> EXERCISE
Return each line of the entries that holds the string "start".

Dataset items:
%%

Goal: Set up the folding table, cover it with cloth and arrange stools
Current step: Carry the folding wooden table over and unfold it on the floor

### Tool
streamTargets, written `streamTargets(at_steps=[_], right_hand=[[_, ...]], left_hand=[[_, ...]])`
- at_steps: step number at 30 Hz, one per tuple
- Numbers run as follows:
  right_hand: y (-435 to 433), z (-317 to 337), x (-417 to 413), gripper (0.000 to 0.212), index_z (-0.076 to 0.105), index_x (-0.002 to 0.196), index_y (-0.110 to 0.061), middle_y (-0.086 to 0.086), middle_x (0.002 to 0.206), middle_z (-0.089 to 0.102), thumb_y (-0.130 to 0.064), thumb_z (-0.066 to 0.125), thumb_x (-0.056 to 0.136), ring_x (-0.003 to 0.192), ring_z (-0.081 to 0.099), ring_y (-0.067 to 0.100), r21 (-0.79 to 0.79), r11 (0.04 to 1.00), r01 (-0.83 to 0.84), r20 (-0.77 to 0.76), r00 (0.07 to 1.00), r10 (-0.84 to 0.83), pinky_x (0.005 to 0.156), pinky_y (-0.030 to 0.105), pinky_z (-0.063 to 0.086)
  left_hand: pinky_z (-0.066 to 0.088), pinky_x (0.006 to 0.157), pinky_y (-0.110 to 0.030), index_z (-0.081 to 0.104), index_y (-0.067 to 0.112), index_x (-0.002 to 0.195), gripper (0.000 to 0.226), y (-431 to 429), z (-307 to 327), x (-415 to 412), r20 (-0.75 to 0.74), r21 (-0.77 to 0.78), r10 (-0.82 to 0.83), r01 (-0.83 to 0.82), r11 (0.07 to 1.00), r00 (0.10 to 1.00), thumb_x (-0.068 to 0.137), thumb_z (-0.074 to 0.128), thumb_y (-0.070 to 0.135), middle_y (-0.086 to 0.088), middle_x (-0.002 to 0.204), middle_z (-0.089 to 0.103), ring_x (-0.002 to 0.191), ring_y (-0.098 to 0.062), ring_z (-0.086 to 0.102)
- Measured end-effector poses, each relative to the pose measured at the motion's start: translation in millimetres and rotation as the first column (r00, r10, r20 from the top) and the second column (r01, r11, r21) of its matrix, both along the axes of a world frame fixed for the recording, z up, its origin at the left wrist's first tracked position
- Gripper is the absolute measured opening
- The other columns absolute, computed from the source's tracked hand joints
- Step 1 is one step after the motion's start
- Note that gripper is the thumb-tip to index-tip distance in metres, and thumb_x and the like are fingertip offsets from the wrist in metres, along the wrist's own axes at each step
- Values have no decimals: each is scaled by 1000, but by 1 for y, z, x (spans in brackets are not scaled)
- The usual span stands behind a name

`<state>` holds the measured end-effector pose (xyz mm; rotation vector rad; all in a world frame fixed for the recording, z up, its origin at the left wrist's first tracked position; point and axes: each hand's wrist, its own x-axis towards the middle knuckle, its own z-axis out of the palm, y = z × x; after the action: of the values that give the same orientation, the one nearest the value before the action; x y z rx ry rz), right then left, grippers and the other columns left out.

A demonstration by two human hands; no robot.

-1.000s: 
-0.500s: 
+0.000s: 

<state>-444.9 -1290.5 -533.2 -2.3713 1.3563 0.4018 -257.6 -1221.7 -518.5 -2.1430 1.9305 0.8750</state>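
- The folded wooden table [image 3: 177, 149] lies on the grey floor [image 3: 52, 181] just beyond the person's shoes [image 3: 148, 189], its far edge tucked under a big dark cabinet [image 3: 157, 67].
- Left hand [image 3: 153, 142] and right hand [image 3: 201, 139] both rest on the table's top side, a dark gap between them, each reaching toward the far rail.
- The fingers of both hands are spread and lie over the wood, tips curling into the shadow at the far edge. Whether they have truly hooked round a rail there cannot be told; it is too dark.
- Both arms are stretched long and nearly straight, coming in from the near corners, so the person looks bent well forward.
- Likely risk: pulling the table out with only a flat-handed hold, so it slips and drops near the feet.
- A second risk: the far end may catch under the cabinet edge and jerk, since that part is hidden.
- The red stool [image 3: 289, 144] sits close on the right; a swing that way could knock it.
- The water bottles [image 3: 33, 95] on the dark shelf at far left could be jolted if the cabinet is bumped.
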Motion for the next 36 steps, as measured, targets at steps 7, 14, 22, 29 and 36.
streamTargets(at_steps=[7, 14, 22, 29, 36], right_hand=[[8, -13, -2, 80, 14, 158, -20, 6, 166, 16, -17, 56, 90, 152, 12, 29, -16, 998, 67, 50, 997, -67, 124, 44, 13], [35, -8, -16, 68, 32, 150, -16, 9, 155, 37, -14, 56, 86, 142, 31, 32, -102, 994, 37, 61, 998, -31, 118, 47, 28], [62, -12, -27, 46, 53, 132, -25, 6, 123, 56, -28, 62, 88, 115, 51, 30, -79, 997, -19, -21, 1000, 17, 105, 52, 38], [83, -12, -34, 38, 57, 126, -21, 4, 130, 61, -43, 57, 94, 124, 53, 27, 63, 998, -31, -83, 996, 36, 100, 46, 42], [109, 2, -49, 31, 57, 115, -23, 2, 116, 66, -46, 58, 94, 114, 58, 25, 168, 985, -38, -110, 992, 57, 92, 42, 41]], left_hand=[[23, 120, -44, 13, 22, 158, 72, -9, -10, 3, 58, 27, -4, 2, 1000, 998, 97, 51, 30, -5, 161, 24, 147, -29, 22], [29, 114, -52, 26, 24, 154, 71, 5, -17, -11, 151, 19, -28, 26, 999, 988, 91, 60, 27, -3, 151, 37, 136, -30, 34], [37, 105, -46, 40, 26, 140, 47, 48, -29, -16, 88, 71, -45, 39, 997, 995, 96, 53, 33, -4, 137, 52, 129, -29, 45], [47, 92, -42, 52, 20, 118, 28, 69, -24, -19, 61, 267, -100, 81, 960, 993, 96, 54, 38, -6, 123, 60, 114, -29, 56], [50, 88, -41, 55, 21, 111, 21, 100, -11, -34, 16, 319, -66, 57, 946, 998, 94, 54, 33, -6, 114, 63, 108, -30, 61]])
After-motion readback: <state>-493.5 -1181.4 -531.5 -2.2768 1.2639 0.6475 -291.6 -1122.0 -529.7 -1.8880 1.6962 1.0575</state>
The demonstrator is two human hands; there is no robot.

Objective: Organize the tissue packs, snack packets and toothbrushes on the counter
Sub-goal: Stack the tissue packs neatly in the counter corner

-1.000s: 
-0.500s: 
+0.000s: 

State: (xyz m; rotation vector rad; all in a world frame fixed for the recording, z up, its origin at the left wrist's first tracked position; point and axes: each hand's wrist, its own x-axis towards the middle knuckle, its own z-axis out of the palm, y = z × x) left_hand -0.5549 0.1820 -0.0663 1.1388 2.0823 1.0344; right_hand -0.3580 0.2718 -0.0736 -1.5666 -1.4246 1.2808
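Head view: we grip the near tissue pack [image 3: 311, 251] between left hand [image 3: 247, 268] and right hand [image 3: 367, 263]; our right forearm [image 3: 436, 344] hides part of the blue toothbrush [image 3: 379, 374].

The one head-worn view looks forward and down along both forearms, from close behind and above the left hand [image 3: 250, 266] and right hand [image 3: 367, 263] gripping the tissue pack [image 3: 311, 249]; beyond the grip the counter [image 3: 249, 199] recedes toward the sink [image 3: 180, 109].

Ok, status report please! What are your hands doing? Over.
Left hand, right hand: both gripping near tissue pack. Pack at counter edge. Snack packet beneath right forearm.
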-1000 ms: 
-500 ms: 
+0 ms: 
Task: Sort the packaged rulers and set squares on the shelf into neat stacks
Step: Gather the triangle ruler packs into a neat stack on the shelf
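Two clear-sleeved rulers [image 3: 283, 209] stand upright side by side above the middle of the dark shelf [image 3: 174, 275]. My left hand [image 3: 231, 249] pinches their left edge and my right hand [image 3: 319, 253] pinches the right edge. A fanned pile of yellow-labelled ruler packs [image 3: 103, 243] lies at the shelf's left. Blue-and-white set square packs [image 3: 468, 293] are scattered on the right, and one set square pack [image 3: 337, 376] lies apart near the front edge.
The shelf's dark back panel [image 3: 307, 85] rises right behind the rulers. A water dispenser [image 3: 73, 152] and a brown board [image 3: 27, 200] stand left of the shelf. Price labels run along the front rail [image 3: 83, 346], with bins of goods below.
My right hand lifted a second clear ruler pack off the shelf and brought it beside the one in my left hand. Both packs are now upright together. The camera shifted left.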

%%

> TASK OUTPUT
- Measured end-effector poses, each relative to the pose measured at the motion's start: translation in millimetres and rotation as the first column (r00, r10, r20 from the top) and the second column (r01, r11, r21) of its matrix, both along the axes of a world frame fixed for the recording, z up, its origin at the left wrist's first tracked position
- Step 1 is one step after the motion's start

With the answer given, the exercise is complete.